En 2026, le flux est saturé de contenu généré, poli, parfaitement calibré, et surtout indiscernable au premier regard. Résultat : le regard justement, cherche autre chose. Une aspérité. Une hésitation dans la phrase. Une photo pas totalement symétrique. Un truc qui sent la main, pas l'algorithme.
Des marques commencent à l'afficher frontalement : "écrit par un humain", "shooté sans retouche IA", "réponse rédigée par notre équipe". Ce n'est plus un détail technique, c'est devenu un argument de vente. Le fait main revient, mais pas sur le produit cette fois : sur le discours.

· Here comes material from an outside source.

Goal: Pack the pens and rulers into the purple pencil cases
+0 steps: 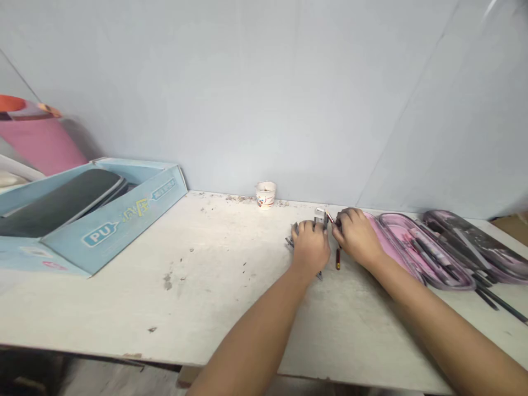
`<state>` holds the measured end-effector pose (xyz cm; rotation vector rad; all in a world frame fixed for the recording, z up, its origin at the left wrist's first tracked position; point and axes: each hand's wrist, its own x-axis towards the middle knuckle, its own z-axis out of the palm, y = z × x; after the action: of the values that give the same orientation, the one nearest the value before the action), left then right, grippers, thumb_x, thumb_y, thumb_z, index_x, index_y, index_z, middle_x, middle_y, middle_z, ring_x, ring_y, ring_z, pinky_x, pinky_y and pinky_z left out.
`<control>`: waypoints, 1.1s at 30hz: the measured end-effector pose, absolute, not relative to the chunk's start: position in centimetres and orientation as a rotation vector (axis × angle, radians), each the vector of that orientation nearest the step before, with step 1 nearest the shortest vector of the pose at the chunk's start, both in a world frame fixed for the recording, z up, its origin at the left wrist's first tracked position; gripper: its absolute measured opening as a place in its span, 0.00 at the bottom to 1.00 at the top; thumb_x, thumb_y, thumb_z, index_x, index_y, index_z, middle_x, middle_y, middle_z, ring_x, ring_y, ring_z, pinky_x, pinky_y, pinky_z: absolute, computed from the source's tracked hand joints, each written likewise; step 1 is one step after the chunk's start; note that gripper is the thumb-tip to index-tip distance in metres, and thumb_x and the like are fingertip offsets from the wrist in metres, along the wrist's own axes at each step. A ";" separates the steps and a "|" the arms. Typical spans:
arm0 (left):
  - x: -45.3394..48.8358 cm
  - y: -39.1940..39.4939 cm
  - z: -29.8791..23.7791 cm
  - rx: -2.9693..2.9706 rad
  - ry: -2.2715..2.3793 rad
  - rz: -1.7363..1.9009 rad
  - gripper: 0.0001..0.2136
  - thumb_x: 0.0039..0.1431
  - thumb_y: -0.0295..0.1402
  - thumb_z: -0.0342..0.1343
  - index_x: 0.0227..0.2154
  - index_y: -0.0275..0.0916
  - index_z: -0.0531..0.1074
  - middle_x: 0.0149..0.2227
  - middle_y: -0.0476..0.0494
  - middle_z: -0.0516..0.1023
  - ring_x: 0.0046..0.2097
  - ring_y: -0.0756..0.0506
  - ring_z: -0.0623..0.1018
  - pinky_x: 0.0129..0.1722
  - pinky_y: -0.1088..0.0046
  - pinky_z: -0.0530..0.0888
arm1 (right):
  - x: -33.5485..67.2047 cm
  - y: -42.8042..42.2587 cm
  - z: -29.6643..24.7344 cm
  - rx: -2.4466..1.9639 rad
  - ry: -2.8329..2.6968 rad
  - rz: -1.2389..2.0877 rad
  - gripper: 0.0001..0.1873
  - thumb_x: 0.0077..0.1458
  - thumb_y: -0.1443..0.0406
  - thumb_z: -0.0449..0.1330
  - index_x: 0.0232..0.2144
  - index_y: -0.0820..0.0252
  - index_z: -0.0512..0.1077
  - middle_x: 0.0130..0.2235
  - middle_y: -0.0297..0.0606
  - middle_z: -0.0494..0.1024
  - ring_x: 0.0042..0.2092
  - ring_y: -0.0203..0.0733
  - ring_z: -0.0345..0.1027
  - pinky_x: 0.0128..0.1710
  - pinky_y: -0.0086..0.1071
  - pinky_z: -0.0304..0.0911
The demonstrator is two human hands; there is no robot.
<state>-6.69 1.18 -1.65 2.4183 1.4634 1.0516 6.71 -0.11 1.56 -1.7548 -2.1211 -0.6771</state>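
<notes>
My left hand (310, 245) is closed over a small grey device that looks like a pencil sharpener (319, 216), mostly hidden under the palm and fingers. Just right of it, my right hand (358, 234) grips a dark red pencil (330, 218) between curled fingers, its pale end pointing up and left beside the device. Another dark red stick with a gold end, like a pencil (338, 259), lies on the table between my wrists; I cannot tell what its far end touches. Dark bits stick out around my left fingers.
An open pink pencil case (424, 247) with pens lies to the right, beside a dark patterned case (478, 242) and several dark pencils (501, 302). A paper cup (265, 195) stands by the wall. At left, a blue box (111, 231) holds a dark case (70, 201).
</notes>
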 end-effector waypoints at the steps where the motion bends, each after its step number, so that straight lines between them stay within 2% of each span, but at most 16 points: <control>1: -6.6 1.2 -1.4 2.331 1.422 1.106 0.12 0.60 0.36 0.43 0.40 0.39 0.68 0.42 0.40 0.70 0.48 0.42 0.67 0.53 0.57 0.58 | 7.0 -0.4 1.7 -1.646 -2.155 -0.702 0.16 0.57 0.62 0.47 0.34 0.68 0.70 0.36 0.49 0.71 0.43 0.48 0.61 0.46 0.41 0.57; 3: -6.4 1.3 -0.8 2.169 1.317 1.178 0.11 0.60 0.38 0.45 0.38 0.39 0.68 0.41 0.42 0.71 0.48 0.43 0.67 0.51 0.61 0.61 | 7.4 -1.3 2.0 -1.487 -2.234 -0.760 0.13 0.58 0.64 0.47 0.31 0.66 0.68 0.32 0.45 0.71 0.40 0.46 0.62 0.50 0.41 0.55; 7: -6.3 1.4 -0.2 2.035 1.143 1.246 0.06 0.58 0.33 0.47 0.31 0.37 0.67 0.36 0.44 0.71 0.44 0.46 0.69 0.47 0.68 0.65 | 8.0 -3.2 2.0 -1.374 -2.350 -0.818 0.11 0.58 0.69 0.46 0.31 0.64 0.68 0.30 0.41 0.71 0.38 0.44 0.62 0.55 0.43 0.49; 12: -6.1 0.8 -0.1 2.191 0.991 1.202 0.07 0.57 0.34 0.50 0.27 0.37 0.68 0.33 0.45 0.72 0.44 0.45 0.68 0.46 0.67 0.65 | 9.5 -5.2 1.2 -1.385 -2.334 -0.751 0.13 0.56 0.71 0.47 0.42 0.65 0.67 0.36 0.42 0.71 0.42 0.44 0.61 0.55 0.44 0.49; 18: -5.3 -0.7 0.0 2.487 0.839 1.034 0.13 0.61 0.35 0.45 0.24 0.37 0.69 0.32 0.43 0.71 0.45 0.44 0.67 0.48 0.64 0.63 | 11.6 -6.6 0.5 -1.443 -2.233 -0.613 0.12 0.54 0.74 0.48 0.35 0.61 0.70 0.35 0.40 0.72 0.42 0.43 0.60 0.54 0.42 0.48; 23: -6.3 1.1 1.7 2.659 0.912 0.868 0.14 0.63 0.35 0.40 0.29 0.37 0.69 0.35 0.41 0.71 0.43 0.45 0.68 0.46 0.64 0.65 | 12.2 -6.1 0.2 -1.552 -2.100 -0.559 0.11 0.54 0.73 0.49 0.35 0.60 0.70 0.34 0.38 0.71 0.41 0.42 0.59 0.54 0.41 0.47; 25: -6.4 3.4 2.8 2.740 1.039 0.737 0.13 0.62 0.36 0.41 0.33 0.36 0.69 0.37 0.40 0.70 0.43 0.43 0.68 0.46 0.63 0.65 | 12.3 -5.7 0.2 -1.588 -2.059 -0.560 0.10 0.54 0.73 0.49 0.35 0.60 0.69 0.34 0.38 0.71 0.40 0.42 0.59 0.54 0.41 0.46; 28: -5.7 7.4 3.4 2.812 1.260 0.690 0.12 0.60 0.32 0.43 0.41 0.36 0.68 0.43 0.38 0.70 0.46 0.41 0.67 0.48 0.61 0.65 | 12.7 -5.2 0.2 -1.651 -2.000 -0.582 0.10 0.54 0.72 0.49 0.35 0.60 0.70 0.33 0.39 0.71 0.40 0.43 0.59 0.54 0.42 0.46; 31: -4.3 10.6 2.5 2.854 1.434 0.540 0.17 0.56 0.27 0.44 0.49 0.38 0.65 0.51 0.36 0.66 0.52 0.37 0.64 0.48 0.56 0.65 | 13.3 -4.8 0.2 -1.718 -1.942 -0.592 0.11 0.55 0.72 0.49 0.35 0.61 0.70 0.33 0.40 0.71 0.39 0.44 0.58 0.53 0.42 0.46; 33: -3.5 11.9 1.6 2.768 1.497 0.460 0.18 0.55 0.28 0.47 0.49 0.38 0.65 0.54 0.34 0.64 0.54 0.34 0.62 0.48 0.52 0.64 | 13.7 -4.6 0.2 -1.735 -1.913 -0.602 0.11 0.55 0.72 0.48 0.35 0.61 0.70 0.33 0.40 0.71 0.40 0.44 0.58 0.53 0.42 0.46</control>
<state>-3.46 11.89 1.63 2.7676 1.4974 0.4601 13.68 -4.61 0.15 -1.7347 -1.9134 -0.6018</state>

Ce qui est intéressant, c'est que cette exigence ne vient pas d'un rejet de la technologie. Elle vient d'une fatigue de l'indifférenciation. Quand tout peut être produit à l'identique en trois clics, la trace humaine redevient rare, donc précieuse. C'est un retournement complet de la logique publicitaire des vingt dernières années, qui cherchait justement à lisser, uniformiser, industrialiser le discours de marque.
So What ?
Une marque n'a pas besoin de renoncer à l'IA pour en tirer parti : elle a besoin de savoir où elle choisit de rester visiblement humaine. Un post rédigé à la main, une réponse client imparfaite mais vraie, une photo tournée sans retouche : ce sont des choix de communication, pas des contraintes. Le vrai luxe de 2026, c'est peut-être simplement de montrer qu'il y a quelqu'un derrière.